Nora looked from the tablet to me. "And if she won't?"

"Then I ask her," I said.

The almost-smile did not return. "That sounded unpleasant."

"It usually is."

"For her or for you?"

The question landed where my old sins lived. Molly Keane's name had been in Rina's mouth earlier, tied to an ambulance memory and fear of me. Nora had heard enough to know there were stories under the Stone floorboards that nobody told clean.

"Both, if she makes me earn it," I said.

She nodded once, slow. She did not look away from me. That was worse than fear. Fear I knew how to answer. Trust looked at me like I still had a choice about the man I became next.
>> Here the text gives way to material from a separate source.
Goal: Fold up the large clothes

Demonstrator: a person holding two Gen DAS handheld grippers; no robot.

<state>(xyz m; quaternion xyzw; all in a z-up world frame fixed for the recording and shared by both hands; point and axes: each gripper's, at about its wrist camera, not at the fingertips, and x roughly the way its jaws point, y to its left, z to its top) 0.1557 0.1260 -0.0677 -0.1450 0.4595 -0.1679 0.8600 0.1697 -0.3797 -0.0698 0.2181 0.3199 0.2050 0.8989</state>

Cormac's tablet chimed before anyone spoke again. Finn's voice came from the speaker, tight and fast.

"Street-block phones are clean burners, but one had a routing app still open. Destination pinned near Saint Brigid, eastern service entrance. The app changed at one thirty-two. Before that, same device sat outside The Black Harp for thirteen minutes."

"Watching the prisoner transfer," Gabriel said.